Your job with the data below: print everything from the line that holds "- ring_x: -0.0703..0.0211" down to the line that holds "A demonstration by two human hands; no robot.", ends included, exactly, and nothing else.

# # # #

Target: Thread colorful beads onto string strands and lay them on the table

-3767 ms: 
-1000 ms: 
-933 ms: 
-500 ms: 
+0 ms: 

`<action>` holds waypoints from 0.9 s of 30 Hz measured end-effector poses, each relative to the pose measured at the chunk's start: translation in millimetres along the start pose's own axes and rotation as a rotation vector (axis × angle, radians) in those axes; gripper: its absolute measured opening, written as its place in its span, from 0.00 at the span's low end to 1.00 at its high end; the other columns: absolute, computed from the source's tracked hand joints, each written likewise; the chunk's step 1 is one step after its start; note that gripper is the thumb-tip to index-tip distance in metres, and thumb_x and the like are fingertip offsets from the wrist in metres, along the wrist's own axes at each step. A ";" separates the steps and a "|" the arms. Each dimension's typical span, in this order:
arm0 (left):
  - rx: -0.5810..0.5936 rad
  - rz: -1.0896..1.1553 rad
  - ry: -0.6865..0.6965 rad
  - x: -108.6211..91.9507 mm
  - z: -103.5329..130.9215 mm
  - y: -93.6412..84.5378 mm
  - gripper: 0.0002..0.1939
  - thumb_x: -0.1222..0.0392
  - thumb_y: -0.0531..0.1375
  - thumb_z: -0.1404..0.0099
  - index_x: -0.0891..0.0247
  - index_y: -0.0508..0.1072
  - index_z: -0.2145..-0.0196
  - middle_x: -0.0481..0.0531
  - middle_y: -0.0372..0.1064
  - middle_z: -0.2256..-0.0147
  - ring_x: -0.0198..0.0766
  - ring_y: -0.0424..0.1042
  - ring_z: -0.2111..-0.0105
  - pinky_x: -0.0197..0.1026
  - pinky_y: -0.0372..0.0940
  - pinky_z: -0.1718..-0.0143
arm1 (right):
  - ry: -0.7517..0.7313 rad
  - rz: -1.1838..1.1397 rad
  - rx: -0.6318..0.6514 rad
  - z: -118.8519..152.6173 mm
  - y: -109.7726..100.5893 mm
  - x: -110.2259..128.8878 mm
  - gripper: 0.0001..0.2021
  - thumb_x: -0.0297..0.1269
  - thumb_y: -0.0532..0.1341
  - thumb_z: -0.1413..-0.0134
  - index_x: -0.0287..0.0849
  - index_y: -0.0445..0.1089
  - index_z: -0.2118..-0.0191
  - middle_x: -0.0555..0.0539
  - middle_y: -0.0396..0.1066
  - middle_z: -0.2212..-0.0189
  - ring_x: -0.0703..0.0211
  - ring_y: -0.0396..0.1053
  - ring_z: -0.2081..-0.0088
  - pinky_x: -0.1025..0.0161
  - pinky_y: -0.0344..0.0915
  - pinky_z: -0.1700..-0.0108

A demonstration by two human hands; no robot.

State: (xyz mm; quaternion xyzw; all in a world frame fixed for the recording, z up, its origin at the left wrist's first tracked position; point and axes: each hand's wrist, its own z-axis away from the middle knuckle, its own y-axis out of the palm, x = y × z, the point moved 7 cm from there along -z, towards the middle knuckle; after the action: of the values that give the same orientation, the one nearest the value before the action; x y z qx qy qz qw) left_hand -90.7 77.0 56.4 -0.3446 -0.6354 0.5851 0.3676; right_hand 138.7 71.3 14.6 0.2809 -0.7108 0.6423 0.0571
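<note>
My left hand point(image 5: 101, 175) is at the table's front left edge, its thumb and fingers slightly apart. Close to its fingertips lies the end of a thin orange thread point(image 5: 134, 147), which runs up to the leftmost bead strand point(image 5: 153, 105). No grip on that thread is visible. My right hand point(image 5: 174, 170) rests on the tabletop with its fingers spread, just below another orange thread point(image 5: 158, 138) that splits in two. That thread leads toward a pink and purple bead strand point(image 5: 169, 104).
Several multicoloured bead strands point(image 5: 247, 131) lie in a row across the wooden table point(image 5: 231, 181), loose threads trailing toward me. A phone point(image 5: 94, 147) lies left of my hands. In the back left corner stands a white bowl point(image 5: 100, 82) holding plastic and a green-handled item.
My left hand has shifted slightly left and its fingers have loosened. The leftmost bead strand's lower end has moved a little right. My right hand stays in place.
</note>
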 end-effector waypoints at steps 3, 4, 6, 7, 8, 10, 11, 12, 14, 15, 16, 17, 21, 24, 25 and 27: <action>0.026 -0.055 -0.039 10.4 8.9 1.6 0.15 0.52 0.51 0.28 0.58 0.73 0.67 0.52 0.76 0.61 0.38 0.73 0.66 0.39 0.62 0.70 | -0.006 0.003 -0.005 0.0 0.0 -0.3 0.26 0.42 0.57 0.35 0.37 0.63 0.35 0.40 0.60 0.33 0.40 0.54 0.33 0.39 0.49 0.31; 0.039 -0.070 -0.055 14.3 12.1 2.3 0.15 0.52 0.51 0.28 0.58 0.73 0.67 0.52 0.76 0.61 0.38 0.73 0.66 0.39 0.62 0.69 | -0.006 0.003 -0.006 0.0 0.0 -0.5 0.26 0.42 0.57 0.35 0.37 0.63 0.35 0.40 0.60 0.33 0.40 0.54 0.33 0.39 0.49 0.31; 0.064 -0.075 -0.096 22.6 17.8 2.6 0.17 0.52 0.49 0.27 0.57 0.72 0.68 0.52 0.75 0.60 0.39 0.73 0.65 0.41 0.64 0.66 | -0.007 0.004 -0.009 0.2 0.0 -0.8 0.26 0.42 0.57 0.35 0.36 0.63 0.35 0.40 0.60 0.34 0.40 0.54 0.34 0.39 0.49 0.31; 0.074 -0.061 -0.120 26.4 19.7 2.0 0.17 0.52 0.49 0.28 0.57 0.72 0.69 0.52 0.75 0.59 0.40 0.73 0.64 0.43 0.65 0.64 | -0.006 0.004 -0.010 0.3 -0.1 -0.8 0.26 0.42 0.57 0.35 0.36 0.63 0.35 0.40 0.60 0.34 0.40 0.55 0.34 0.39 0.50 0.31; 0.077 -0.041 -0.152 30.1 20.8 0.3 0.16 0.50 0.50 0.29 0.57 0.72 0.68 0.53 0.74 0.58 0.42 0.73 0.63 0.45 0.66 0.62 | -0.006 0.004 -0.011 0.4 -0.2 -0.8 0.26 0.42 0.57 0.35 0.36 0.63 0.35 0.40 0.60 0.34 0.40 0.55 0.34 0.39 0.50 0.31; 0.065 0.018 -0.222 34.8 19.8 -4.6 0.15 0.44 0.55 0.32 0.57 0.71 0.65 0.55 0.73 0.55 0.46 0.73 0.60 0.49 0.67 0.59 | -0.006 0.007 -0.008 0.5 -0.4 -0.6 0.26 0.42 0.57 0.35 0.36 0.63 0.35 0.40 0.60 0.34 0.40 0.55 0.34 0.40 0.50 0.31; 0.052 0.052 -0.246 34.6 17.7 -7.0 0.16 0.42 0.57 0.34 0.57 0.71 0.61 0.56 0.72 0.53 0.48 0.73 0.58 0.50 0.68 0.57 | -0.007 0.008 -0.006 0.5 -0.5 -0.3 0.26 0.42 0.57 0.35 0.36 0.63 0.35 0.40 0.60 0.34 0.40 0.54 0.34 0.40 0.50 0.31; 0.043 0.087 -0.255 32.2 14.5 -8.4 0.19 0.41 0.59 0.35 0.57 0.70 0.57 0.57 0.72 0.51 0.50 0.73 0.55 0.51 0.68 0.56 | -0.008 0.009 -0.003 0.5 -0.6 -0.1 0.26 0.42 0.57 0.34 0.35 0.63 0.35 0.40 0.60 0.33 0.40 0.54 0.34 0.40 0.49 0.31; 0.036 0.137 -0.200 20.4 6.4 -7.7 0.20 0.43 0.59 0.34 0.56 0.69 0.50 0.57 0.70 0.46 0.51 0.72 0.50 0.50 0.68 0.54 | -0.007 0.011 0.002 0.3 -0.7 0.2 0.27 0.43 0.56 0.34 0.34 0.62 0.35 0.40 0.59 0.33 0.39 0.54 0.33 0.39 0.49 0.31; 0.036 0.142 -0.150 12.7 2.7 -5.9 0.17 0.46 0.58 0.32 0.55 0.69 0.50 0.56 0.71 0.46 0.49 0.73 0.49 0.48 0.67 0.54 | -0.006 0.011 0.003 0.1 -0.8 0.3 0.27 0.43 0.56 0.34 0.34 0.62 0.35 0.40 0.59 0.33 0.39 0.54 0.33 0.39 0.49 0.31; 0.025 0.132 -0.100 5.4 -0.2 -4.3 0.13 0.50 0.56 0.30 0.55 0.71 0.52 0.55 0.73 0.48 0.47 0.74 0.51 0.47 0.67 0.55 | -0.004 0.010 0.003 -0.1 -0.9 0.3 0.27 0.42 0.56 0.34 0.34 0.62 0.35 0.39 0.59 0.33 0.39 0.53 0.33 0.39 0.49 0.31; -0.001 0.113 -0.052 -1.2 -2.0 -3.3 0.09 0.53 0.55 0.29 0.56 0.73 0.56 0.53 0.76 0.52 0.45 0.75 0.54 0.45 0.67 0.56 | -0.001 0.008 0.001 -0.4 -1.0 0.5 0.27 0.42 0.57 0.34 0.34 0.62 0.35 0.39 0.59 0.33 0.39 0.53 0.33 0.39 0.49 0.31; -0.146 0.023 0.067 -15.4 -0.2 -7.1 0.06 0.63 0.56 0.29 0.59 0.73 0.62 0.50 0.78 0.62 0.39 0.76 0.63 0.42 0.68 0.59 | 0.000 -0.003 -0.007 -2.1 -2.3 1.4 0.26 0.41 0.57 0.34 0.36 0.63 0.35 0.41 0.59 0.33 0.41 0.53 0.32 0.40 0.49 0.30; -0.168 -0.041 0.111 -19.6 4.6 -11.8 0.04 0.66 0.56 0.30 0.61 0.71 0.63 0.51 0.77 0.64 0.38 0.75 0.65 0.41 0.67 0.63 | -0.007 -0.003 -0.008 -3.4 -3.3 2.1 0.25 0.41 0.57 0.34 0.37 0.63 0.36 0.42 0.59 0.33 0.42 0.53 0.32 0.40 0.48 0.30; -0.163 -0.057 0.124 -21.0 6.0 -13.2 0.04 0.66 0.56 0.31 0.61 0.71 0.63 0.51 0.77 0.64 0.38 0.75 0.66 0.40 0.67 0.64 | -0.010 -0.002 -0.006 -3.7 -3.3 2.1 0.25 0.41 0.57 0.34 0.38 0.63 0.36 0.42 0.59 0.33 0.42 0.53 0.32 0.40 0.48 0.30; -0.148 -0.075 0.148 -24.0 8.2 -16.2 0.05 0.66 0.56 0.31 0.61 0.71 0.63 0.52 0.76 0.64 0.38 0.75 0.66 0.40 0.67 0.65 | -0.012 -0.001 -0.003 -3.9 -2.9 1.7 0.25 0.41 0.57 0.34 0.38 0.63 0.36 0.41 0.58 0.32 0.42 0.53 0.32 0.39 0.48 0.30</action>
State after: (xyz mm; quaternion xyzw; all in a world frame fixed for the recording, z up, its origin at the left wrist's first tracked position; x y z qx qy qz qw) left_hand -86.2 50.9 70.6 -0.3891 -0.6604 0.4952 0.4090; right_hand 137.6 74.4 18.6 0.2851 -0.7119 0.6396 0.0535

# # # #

[Response to this task]
  - ring_x: -0.0703..0.0211
  - ring_y: -0.0396..0.1053
  - ring_z: -0.2081..-0.0088
  - pinky_x: -0.1025..0.0161
  - pinky_y: -0.0344..0.0915
  - pinky_z: -0.1700..-0.0108

A demonstration by two human hands; no robot.

With this, there is nothing more to the exercise.